Project Abstract/Summary Our goal is to develop a new cell-based HTS platform that can be used to improve antiviral drug discovery. Infection by Dengue virus causes ~100 million illnesses annually, with outbreak severity and frequency increasing with time. This is true of all RNA viruses, which includes Zika, Ebola, Influenza, Yellow Fever, and Hepatitis C, to name a few. In addition to the health burden Dengue alone represents, dengue fever constitutes a large global financial burden (~39 billion USD), and with 20% of the world’s population living in at-risk areas there is an urgent need for dengue therapeutics. There is currently no approved universal vaccine or dengue specific antiviral drug. Current antiviral drugs on the market target viral enzymes; viral enzymes often have structures that are not present in mammalian cells and are absolutely required for their life cycle making them good targets. High throughput screening assays for dengue drug discovery are either performed in vitro or in vivo. In vitro assays are target specific, but results do not translate well when performed in cells. In vivo assays are more clinically relevant, but the target of the drug is unknown, making it hard to predict toxicity and tailor the drug to improve efficacy. Despite interest in dengue antivirals, no dengue antiviral has successfully passed clinical testing, suggesting a need for a better antiviral screening platform that can combine the advantages of in vitro and in vivo assays. We plan to use our propriety RNA aptamer technology to develop a target-specific cell-based HTS platform targeting the RNA-dependent RNA polymerase (RdRP) of dengue virus. RdRP is an ideal target in Dengue due to its high identity across serotypes, and an ideal target in RNA viruses because of its critical role in viral replication, and its lack of a mammalian counterpart. The goal of this application is to develop a fluorescent sensor capable of monitoring RdRP transcription in a cell line stably expressing viral proteins to advance dengue antiviral discovery. Phase II of this application is to develop a completely comprehensive cell line stably expressing both viral proteins and a fluorescent sensor for use in HTS assays. Phase II will also include the development of similar assays for other viruses, including Zika and Ebola, based off design knowledge from this Phase I grant.
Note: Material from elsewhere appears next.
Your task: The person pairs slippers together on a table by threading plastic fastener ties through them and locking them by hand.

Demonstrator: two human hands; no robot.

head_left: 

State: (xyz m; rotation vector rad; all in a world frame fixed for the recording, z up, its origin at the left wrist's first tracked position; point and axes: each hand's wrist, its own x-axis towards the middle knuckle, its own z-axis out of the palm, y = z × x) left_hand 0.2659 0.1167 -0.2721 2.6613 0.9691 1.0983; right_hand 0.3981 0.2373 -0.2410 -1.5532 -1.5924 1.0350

项目摘要/摘要 我们的目标是开发一种新的基于细胞的HTS平台，可用于改善抗病毒药物的发现。 登革热病毒感染每年导致约1亿人患病，其爆发严重性和频率 随着时间而增加。所有RNA病毒都是如此，包括寨卡病毒、埃博拉病毒、流感病毒、黄热病病毒和 丙型肝炎，仅举几例。除了登革热本身所代表的健康负担外，登革热还构成了 巨大的全球财政负担（约390亿美元），世界20%的人口生活在风险地区 迫切需要登革热治疗剂。目前没有批准的通用疫苗或登革热 特异性抗病毒药物目前市场上的抗病毒药物靶向病毒酶;病毒酶通常具有 这些结构在哺乳动物细胞中不存在，并且是它们的生命周期所必需的， 好目标。用于登革药物发现的高通量筛选测定在体外或体外进行。 vivo.体外测定是靶特异性的，但在细胞中进行时结果不能很好地转化。体内测定 更具有临床相关性，但药物的靶点尚不清楚，因此很难预测毒性并定制药物。 药物，以提高疗效。尽管对登革热抗病毒药物感兴趣，但没有登革热抗病毒药物成功通过 临床试验，这表明需要一个更好的抗病毒筛选平台，可以结合联合收割机的优点， 体外和体内测定。我们计划使用我们的专有RNA适体技术来开发一种靶向特异性的 基于细胞的HTS平台靶向登革病毒的RNA依赖性RNA聚合酶（RdRP）。RdRP是一个 由于其在血清型之间的高度同一性，是登革热的理想靶标，并且由于其在RNA病毒中的 它在病毒复制中的关键作用，以及它在哺乳动物中缺乏对应物。此应用程序的目标是 开发能够监测稳定表达病毒的细胞系中RdRP转录的荧光传感器， 蛋白质来推进登革热抗病毒药物的发现。此应用程序的第二阶段是开发一个完整的 稳定表达病毒蛋白和用于HTS测定的荧光传感器的综合细胞系。 第二阶段还将包括开发针对其他病毒的类似检测方法，包括寨卡病毒和埃博拉病毒， 从第一阶段的资助中获得的设计知识。